▶ Problem: Among the lines below, keep only those from the one containing "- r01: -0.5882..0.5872" through the one containing "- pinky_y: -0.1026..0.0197", and reproduce them exactly.

▶ Data:
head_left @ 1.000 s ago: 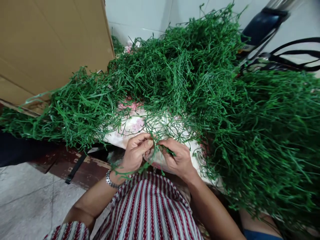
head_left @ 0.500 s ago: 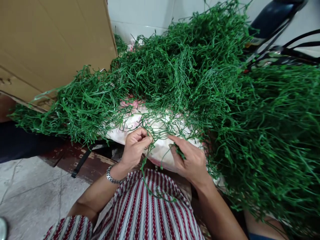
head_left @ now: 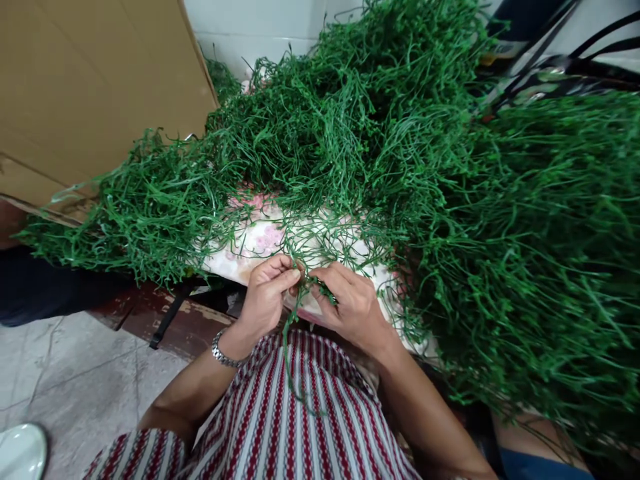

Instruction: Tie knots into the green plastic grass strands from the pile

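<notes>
Thin green plastic-looking stems [head_left: 295,313] hang from my left hand [head_left: 270,290], whose thumb and forefinger pinch them. Close on the right, my right hand [head_left: 350,297] has its fingers curled round a small bunch of green pieces, its fingertips nearly meeting the left ones. The joined strand dangles over the striped clothing on my lap. Under and behind both hands lies a pale cloth with pink flowers [head_left: 265,239], strewn with loose green stems. A large tangled heap of green stems [head_left: 340,127] rises beyond it.
A cardboard box [head_left: 100,80] stands at the back left. More green stems [head_left: 540,267] fill the right side. A worn reddish wooden surface [head_left: 170,327] with a black strap shows at the left. Another person's arm [head_left: 10,223] is at the left edge; a pale round object [head_left: 23,453] is lower left.
My right hand has moved left, up to my left hand, and its fingers have drawn together. My left hand keeps its pinch. The view has shifted slightly.
</notes>
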`<state>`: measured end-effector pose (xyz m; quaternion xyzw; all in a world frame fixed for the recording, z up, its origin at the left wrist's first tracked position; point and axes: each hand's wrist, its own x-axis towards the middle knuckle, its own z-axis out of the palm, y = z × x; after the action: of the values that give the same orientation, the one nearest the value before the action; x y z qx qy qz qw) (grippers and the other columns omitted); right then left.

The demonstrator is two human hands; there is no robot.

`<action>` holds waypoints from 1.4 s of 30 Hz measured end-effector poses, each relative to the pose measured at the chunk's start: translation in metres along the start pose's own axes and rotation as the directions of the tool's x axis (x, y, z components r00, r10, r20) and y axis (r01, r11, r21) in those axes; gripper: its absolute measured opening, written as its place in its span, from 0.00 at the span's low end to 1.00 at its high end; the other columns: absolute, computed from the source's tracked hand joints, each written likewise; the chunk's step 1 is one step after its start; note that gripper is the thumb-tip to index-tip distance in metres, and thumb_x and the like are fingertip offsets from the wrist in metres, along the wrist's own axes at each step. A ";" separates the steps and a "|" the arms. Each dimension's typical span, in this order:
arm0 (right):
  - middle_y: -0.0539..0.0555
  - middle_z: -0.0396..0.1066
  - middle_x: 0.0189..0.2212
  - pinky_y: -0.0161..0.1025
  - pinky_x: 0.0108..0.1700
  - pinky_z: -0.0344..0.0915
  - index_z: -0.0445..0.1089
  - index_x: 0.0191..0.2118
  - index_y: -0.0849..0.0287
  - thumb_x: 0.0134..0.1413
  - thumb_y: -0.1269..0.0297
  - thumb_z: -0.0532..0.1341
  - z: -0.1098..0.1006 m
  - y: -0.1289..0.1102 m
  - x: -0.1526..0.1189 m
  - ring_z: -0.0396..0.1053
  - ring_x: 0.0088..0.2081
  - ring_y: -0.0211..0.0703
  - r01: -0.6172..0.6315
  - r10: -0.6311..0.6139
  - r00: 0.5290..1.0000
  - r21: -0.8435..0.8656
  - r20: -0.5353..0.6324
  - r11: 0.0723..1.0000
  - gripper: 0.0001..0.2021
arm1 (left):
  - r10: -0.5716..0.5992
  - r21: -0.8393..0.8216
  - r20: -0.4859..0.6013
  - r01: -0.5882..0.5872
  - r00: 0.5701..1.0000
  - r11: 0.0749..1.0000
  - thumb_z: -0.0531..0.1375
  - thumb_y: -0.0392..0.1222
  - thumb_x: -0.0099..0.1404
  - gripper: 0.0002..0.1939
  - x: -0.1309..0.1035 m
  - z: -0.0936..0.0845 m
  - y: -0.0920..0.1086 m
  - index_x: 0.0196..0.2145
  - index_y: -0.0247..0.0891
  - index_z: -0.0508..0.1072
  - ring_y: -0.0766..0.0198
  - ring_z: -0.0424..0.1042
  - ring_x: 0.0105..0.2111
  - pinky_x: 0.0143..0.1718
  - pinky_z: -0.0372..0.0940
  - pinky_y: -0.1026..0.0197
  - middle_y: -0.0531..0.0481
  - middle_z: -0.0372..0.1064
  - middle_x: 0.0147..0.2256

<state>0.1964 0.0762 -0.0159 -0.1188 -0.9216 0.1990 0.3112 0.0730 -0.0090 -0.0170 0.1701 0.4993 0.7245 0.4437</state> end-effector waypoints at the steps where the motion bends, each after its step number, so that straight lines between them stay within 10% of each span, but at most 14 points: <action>1: 0.52 0.66 0.27 0.35 0.32 0.62 0.64 0.38 0.61 0.52 0.74 0.54 -0.001 0.000 0.000 0.63 0.30 0.38 0.003 -0.003 1.000 0.037 -0.012 0.999 0.07 | 0.003 -0.012 -0.003 -0.003 1.000 1.000 0.63 0.33 0.51 0.05 -0.001 0.002 -0.001 0.24 0.34 0.68 0.75 0.59 0.20 0.22 0.53 0.71 0.56 0.66 0.23; 7: 0.53 0.66 0.28 0.35 0.33 0.62 0.65 0.38 0.62 0.55 0.72 0.54 -0.005 0.003 -0.004 0.64 0.31 0.38 -0.052 0.056 0.998 0.143 -0.028 0.988 0.06 | 0.127 0.049 -0.037 -0.125 0.991 0.991 0.63 0.33 0.51 0.03 -0.005 0.010 -0.005 0.26 0.34 0.70 0.74 0.60 0.23 0.25 0.54 0.70 0.55 0.66 0.24; 14: 0.52 0.62 0.25 0.35 0.29 0.58 0.67 0.37 0.61 0.56 0.69 0.53 -0.001 0.004 -0.009 0.60 0.28 0.38 -0.014 0.008 0.999 0.115 0.053 0.993 0.07 | -0.077 -0.126 -0.066 0.068 0.995 0.990 0.65 0.36 0.49 0.06 -0.011 0.017 -0.002 0.26 0.34 0.71 0.74 0.60 0.21 0.24 0.55 0.69 0.57 0.65 0.21; 23: 0.51 0.65 0.26 0.36 0.32 0.60 0.66 0.34 0.60 0.50 0.76 0.54 0.002 -0.003 -0.007 0.63 0.29 0.37 -0.117 0.142 0.988 0.318 -0.055 0.941 0.07 | 0.212 -0.096 -0.225 -0.238 0.951 0.966 0.64 0.35 0.50 0.03 -0.013 0.003 -0.009 0.23 0.34 0.72 0.69 0.68 0.23 0.31 0.61 0.65 0.53 0.70 0.22; 30: 0.50 0.64 0.25 0.35 0.31 0.60 0.66 0.35 0.59 0.53 0.73 0.56 0.015 -0.009 -0.006 0.63 0.28 0.36 -0.163 0.237 0.949 0.323 -0.208 0.932 0.05 | 0.059 -0.118 -0.046 -0.064 0.997 0.991 0.64 0.34 0.50 0.05 -0.009 0.005 -0.003 0.28 0.36 0.73 0.71 0.68 0.27 0.31 0.63 0.69 0.53 0.70 0.26; 42: 0.55 0.66 0.33 0.36 0.34 0.66 0.63 0.50 0.62 0.52 0.71 0.57 0.015 -0.001 0.005 0.64 0.34 0.39 -0.008 0.009 1.000 0.226 -0.003 0.974 0.17 | 0.159 0.137 0.014 -0.159 0.987 0.978 0.66 0.34 0.48 0.03 -0.004 -0.023 -0.011 0.25 0.35 0.76 0.68 0.69 0.25 0.29 0.66 0.67 0.51 0.72 0.24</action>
<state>0.1834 0.0724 -0.0238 -0.0869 -0.8918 0.3036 0.3239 0.0646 -0.0238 -0.0360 0.2408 0.5324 0.7212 0.3721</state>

▶ Solution below:
  - r01: -0.5882..0.5872
  - r00: 0.5701..1.0000
  - r11: 0.0749..1.0000
  - thumb_z: -0.0531..0.1375
  - thumb_y: -0.0392..0.1222
  - thumb_x: -0.0099..0.1404
  - gripper: 0.0002..0.1939
  - x: -0.1309..0.1035 m
  - z: -0.0936..0.0845 m
  - y: -0.0920..0.1086 m
  - index_x: 0.0196..0.2145
  - index_y: -0.0247..0.0891
  - index_z: -0.0508..0.1072
  - ring_y: -0.0766..0.0198
  - ring_z: -0.0424..0.1042
  - ring_x: 0.0105..0.2111
  - pinky_x: 0.0143..0.1718
  - pinky_z: -0.0372..0.0940
  - pinky_y: -0.1026..0.0197

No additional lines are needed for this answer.